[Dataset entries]
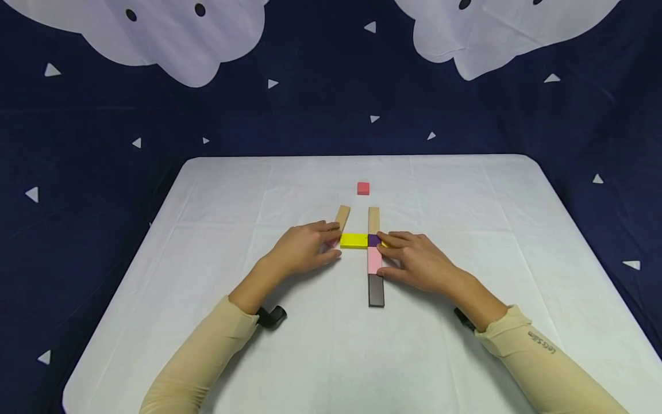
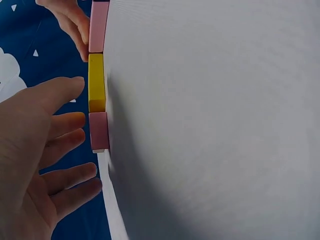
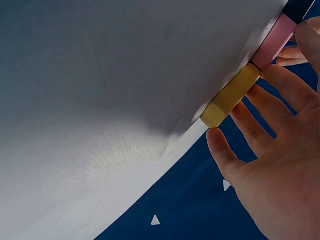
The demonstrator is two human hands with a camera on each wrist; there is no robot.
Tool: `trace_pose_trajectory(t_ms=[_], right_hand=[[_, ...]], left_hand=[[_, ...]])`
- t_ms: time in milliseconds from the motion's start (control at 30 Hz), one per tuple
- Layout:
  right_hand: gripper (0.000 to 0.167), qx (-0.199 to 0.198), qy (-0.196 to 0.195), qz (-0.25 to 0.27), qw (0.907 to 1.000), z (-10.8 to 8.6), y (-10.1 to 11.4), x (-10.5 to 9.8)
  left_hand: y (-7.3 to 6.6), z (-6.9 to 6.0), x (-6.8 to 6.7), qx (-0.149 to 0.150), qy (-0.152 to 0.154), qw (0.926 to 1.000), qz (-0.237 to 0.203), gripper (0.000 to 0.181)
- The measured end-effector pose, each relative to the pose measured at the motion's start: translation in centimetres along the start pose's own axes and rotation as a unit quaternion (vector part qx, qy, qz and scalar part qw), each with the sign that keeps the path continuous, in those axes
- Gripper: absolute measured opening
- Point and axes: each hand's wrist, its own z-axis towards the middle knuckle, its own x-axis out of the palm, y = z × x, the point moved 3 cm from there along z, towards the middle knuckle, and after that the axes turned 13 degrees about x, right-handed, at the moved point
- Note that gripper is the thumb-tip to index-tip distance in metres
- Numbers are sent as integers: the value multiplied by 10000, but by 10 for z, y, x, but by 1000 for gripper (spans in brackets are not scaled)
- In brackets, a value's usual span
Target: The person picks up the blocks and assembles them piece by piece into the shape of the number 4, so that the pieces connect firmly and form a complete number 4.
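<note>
In the head view my left hand [image 1: 307, 248] lies at the left end of a yellow block [image 1: 354, 241], its fingers fairly straight. Its fingers partly cover a pink block [image 2: 99, 131] and the near end of a slanted wooden block [image 1: 343, 215]. My right hand [image 1: 420, 261] has its thumb against a pink block [image 1: 374, 260] and other fingertips by a purple block [image 1: 373, 240]. Those fingers lie along a second yellow block [image 3: 231, 97], mostly hidden from the head view. A black block [image 1: 376, 290] extends the column toward me; another wooden block [image 1: 374, 220] extends it away.
A red cube [image 1: 364, 188] stands apart, beyond the joined blocks. Everything rests on a white-covered table [image 1: 233, 190]. Behind it hangs a dark blue cloth [image 1: 320, 126] with clouds and small triangles.
</note>
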Motion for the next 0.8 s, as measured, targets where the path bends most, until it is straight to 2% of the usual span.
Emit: trace_pose_trajectory(t_ms=[200, 400, 567, 800], right_hand=[[62, 1, 17, 17, 10000, 0, 0, 0], [63, 6, 10, 9, 10000, -1, -1, 0], [63, 6, 8, -6, 10000, -1, 0, 0], [62, -20, -18, 20, 10000, 0, 0, -1]], left_hand=[[1, 1, 4, 34, 97, 9999, 30, 53], [1, 2, 5, -126, 171, 9997, -126, 51], [1, 2, 4, -137, 59, 9997, -214, 45], [2, 6, 4, -38, -21, 10000, 9, 35]])
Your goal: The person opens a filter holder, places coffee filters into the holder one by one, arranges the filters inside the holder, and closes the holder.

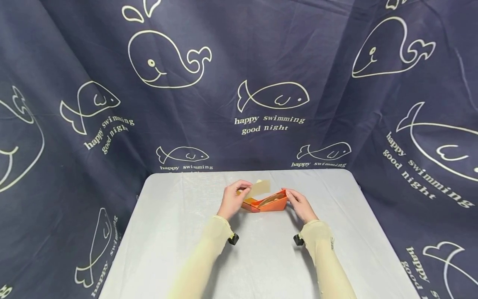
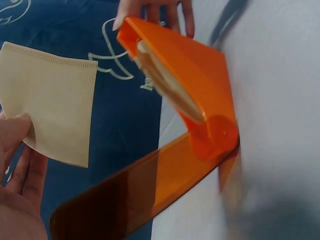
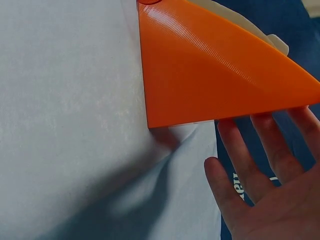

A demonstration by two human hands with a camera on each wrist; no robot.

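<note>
A tan paper coffee filter (image 2: 52, 100) with a crimped edge is pinched between the thumb and fingers of my left hand (image 1: 233, 199), held up beside an orange filter holder (image 1: 274, 204). The holder stands on the table, its brown see-through lid (image 2: 135, 192) swung down toward my left. More tan filters (image 2: 167, 82) lie inside its wedge-shaped body. At its tall end, my right hand (image 1: 301, 205) holds the upper corner, with several fingertips (image 3: 230, 129) against the end face. The right thumb is out of sight in the right wrist view.
A white-covered table (image 1: 179, 257) lies under the hands. Behind it and along both sides hangs a dark blue curtain (image 1: 224, 54) with whale and fish drawings. Each wrist carries a small black device, such as the one at the left cuff (image 1: 233, 238).
</note>
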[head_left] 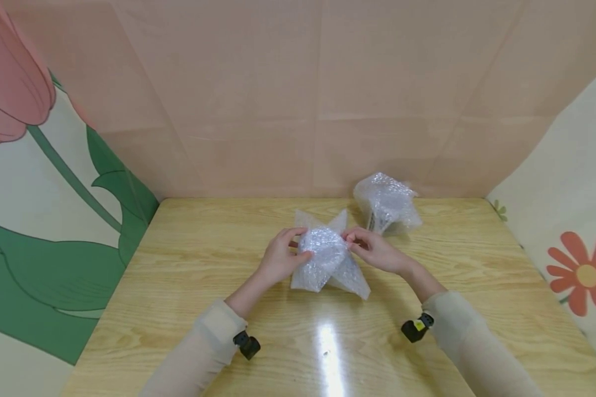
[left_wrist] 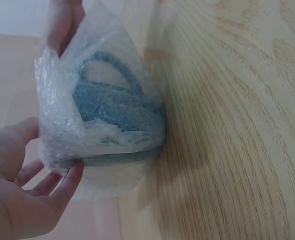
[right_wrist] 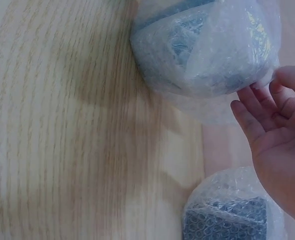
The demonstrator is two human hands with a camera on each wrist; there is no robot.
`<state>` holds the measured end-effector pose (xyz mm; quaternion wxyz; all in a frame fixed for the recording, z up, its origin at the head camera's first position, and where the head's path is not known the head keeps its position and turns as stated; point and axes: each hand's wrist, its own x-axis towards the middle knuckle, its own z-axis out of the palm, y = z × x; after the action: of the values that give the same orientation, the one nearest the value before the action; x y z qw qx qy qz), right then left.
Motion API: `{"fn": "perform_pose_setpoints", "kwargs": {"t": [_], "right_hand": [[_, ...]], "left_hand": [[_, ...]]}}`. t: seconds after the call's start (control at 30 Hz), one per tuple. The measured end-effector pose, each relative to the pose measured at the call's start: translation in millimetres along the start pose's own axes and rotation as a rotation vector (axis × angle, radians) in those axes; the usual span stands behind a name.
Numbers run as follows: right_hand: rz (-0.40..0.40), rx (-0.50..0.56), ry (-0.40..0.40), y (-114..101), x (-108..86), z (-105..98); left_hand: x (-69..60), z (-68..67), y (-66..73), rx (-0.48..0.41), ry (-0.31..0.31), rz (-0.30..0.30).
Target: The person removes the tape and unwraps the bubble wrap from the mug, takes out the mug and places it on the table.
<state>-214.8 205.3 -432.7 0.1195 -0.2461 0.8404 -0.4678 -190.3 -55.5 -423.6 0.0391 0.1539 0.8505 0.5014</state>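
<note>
- The bundle of bubble wrap sits on the wooden surface, between the two hands, touched by both.
- The left hand holds its left side, thumb spread from the fingers, with the fingertips bent against the wrap.
- The right hand is at the right edge; thumb and forefinger pinch a small bit of wrap there, the other fingers loosely bent close by.
- Loose flaps stick out from the bundle, two toward the back, others toward the person.
- Through the wrap, the left wrist view shows a dark blue-green thing with a curved handle; the layers blur its outline.
- The fingers cover parts of the bundle's left and right edges in the head view.
- A second bundle stands behind and to the right, near the back edge of the surface and just beyond the right hand; the right wrist view shows something dark inside, too veiled to name.
- Behind the surface hangs a creased pinkish backdrop; a tulip panel is on the left, a flower panel on the right.
- Pale sleeves reach in from the near side, with a small black camera at each wrist.
- A bright glare streaks the surface in front of the bundle.
</note>
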Motion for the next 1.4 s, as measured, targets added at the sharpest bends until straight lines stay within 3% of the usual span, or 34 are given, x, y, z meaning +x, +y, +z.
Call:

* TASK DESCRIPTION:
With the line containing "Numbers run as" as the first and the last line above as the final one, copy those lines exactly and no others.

* REPLY TO THE TASK:
Numbers run as follows: right_hand: rz (-0.40..0.40), rx (-0.50..0.56), ry (-0.40..0.40), y (-114..101), x (-108..86), z (-105..98); left_hand: x (-69..60), z (-68..67), y (-66..73), rx (-0.48..0.41), ry (-0.31..0.31), rz (-0.30..0.30).
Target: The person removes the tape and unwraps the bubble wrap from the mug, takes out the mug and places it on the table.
<state>-214.8 205.3 -432.7 0.1195 -0.2461 0.8404 -0.4678 -190.3 -55.5 -423.6 0.0391 0.1539 0.8505 0.5014</state>
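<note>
- The bundle of bubble wrap sits on the wooden surface, between the two hands, touched by both.
- The left hand holds its left side, thumb spread from the fingers, with the fingertips bent against the wrap.
- The right hand is at the right edge; thumb and forefinger pinch a small bit of wrap there, the other fingers loosely bent close by.
- Loose flaps stick out from the bundle, two toward the back, others toward the person.
- Through the wrap, the left wrist view shows a dark blue-green thing with a curved handle; the layers blur its outline.
- The fingers cover parts of the bundle's left and right edges in the head view.
- A second bundle stands behind and to the right, near the back edge of the surface and just beyond the right hand; the right wrist view shows something dark inside, too veiled to name.
- Behind the surface hangs a creased pinkish backdrop; a tulip panel is on the left, a flower panel on the right.
- Pale sleeves reach in from the near side, with a small black camera at each wrist.
- A bright glare streaks the surface in front of the bundle.
</note>
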Motion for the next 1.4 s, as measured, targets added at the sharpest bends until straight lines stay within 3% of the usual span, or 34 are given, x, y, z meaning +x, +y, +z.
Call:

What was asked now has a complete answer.